Save Node instance to state.

Returns:: State of the Node instance
Return type:: dict

class lab_3_ann_retriever.main.SearchEngine(vectorizer: Vectorizer, tokenizer: Tokenizer)

Bases: BasicSearchEngine

Retriever based on KDTree algorithm.

__init__(vectorizer: Vectorizer, tokenizer: Tokenizer) → None

Initialize an instance of the SearchEngine class.

Parameters:

vectorizer (Vectorizer) – Vectorizer for documents vectorization
tokenizer (Tokenizer) – Tokenizer for tokenization

_tree: NaiveKDTree

index_documents(documents: list[str]) → bool

Index documents for retriever.

Parameters:: documents (list[str]) – Documents to index
Returns:: Returns True if document is successfully indexed
Return type:: bool

In case of corrupt input arguments, False is returned.

load(file_path: str) → bool

Load a SearchEngine instance from a file.

Parameters:: file_path (str) – The path to the file from which to load the instance
Returns:: True if engine was loaded successfully, False in other cases
Return type:: bool

retrieve_relevant_documents(query: str, n_neighbours: int = 1) → list[tuple[float, str]] | None

Index documents for retriever.

Parameters:

query (str) – Query for obtaining relevant documents.
n_neighbours (int) – Number of relevant documents to return.

Returns:

Relevant documents with their distances.

Return type:

list[tuple[float, str]] | None

In case of corrupt input arguments, None is returned.

save(file_path: str) → bool

Save the SearchEngine instance to a file.

Parameters:: file_path (str) – The path to the file where the instance should be saved
Returns:: True if saved successfully, False in other case
Return type:: bool

class lab_3_ann_retriever.main.Tokenizer(stop_words: list[str])

Bases: object

Tokenizer with removing stop words.

__init__(stop_words: list[str]) → None

Initialize an instance of the Tokenizer class.
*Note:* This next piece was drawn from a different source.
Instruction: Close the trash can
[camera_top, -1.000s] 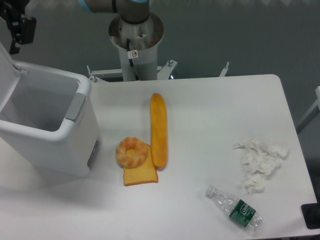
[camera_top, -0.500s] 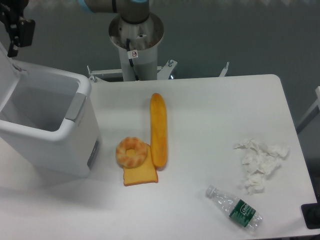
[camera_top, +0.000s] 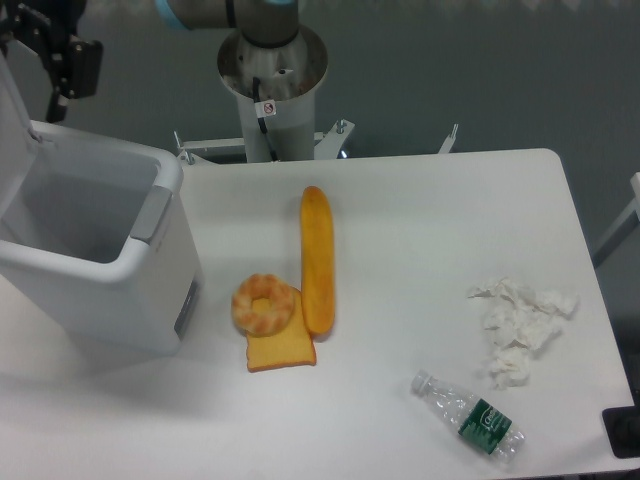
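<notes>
The trash can is a large white boxy bin at the left of the table, with a grey latch panel on its front rim. It stands open and its inside looks empty. Its white lid is raised almost upright at the frame's left edge. My gripper is black and sits at the top left, just behind and to the right of the lid's upper edge, above the bin's back rim. Its fingers are dark and partly cut off, so I cannot tell how the jaws stand.
A long baguette, a donut and a toast slice lie mid-table, right of the bin. Crumpled tissues and a lying water bottle are at the right. The robot base stands behind the table.
The gripper has moved to the right, from the frame's left edge toward the bin's back rim. The lid now stands a little more upright.
</notes>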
Parameters:: stop_words (list[str]) – List with stop words

_remove_stop_words(tokens: list[str]) → list[str] | None

Remove stopwords from the list of tokens.

Parameters:: tokens (list[str]) – List of tokens
Returns:: Tokens after removing stopwords
Return type:: list[str] | None

In case of corrupt input arguments, None is returned.

_stop_words: list[str]

tokenize(text: str) → list[str] | None

Tokenize the input text into lowercase words without punctuation, digits and other symbols.
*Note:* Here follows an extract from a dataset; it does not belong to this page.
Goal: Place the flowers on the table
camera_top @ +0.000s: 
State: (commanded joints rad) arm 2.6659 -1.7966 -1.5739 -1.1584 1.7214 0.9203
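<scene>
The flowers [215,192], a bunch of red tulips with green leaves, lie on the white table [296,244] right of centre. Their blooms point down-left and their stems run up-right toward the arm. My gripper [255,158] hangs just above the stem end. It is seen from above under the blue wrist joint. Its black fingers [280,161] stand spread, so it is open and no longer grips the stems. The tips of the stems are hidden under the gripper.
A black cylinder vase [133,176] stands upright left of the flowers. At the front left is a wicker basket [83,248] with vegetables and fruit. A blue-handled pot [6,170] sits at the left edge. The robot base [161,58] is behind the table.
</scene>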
Parameters:: text (str) – The input text to tokenize
Returns:: A list of words from the text
Return type:: list[str] | None

In case of corrupt input arguments, None is returned.

tokenize_documents(documents: list[str]) → list[list[str]] | None

Tokenize the input documents.

Parameters:: documents (list[str]) – Documents to tokenize
Returns:: A list of tokenized documents
Return type:: list[list[str]] | None

In case of corrupt input arguments, None is returned.
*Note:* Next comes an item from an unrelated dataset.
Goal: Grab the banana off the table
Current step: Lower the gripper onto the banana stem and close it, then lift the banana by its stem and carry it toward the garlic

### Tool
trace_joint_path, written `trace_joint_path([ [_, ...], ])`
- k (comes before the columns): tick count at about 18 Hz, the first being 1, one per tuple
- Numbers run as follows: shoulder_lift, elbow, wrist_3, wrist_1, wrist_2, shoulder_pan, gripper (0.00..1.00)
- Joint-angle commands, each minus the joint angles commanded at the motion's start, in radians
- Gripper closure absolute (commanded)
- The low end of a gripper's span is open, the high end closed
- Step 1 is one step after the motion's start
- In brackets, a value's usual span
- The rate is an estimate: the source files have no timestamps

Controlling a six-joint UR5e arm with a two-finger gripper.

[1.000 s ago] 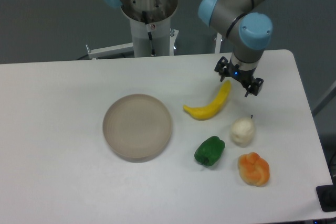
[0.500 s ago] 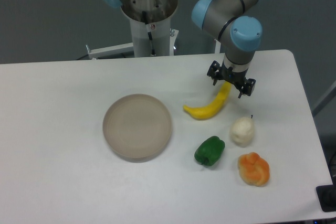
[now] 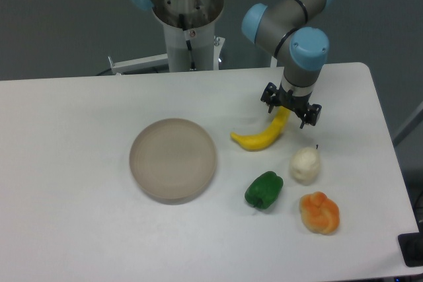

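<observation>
A curved bright yellow banana [image 3: 261,134] lies on the white table [image 3: 79,229], right of the plate. Its upper right tip runs up under my gripper [image 3: 289,105], which hangs directly over that end. The two dark fingers [image 3: 269,94] stand apart on either side of the tip, so the gripper is open. From this view I cannot tell whether the fingers touch the banana.
A round beige plate [image 3: 172,158] sits left of the banana. Below the banana are a white pear-shaped fruit [image 3: 305,164], a green pepper [image 3: 264,190] and a lumpy orange fruit [image 3: 320,212]. The arm's base column [image 3: 190,37] stands at the table's back edge.
The gripper has shifted left and slightly down, from beside the banana's upper tip to straddling it. The banana and the other objects have not moved.
</observation>
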State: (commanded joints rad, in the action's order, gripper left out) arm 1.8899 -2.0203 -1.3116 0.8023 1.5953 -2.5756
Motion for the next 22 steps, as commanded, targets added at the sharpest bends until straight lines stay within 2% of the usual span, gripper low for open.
trace_joint_path([
  [2,0.0,0.002,0.0,0.0,0.0,0.002,0.02],
  [4,0.002,0.005,-0.001,0.0,0.0,0.003,0.4],
  [5,0.0,0.006,-0.005,0.002,0.0,0.003,0.53],
  [6,0.0,0.008,-0.005,0.002,0.0,0.003,0.63],
  [7,0.0,0.009,-0.005,0.002,0.0,0.003,0.67],
  [11,0.003,0.014,-0.006,0.003,0.0,0.002,0.71],
  [18,-0.005,0.037,-0.011,0.005,0.002,-0.005,0.72],
  [22,-0.017,0.095,-0.012,0.026,0.011,-0.003,0.72],
])
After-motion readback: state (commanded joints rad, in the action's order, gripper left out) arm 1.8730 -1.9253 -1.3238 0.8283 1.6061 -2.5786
lab_3_ann_retriever.main.Vector: Type alias for vector representation of a text.

class lab_3_ann_retriever.main.Vectorizer(corpus: list[list[str]])

Bases: object

TF-IDF Vectorizer.

__init__(corpus: list[list[str]]) → None

Initialize an instance of the Vectorizer class.

Parameters:: corpus (list[list[str]]) – Tokenized documents to vectorize

_calculate_tf_idf(document: list[str]) → tuple[float, ...] | None

Get TF-IDF for document.

Parameters:: document (list[str]) – Tokenized document to vectorize
Returns:: TF-IDF vector for document
Return type:: Vector | None

In case of corrupt input arguments, None is returned.

_corpus: list[list[str]]

_idf_values: dict[str, float]

_token2ind: dict[str, int]

_vocabulary: list[str]

build() → bool

Build vocabulary with tokenized_documents.

Returns:: True if built successfully, False in other case
Return type:: bool

load(file_path: str) → bool

Save the Vectorizer state to file.

Parameters:: file_path (str) – The path to the file from which to load the instance
Returns:: True if the vectorizer was saved successfully
Return type:: bool

In case of corrupt input arguments, False is returned.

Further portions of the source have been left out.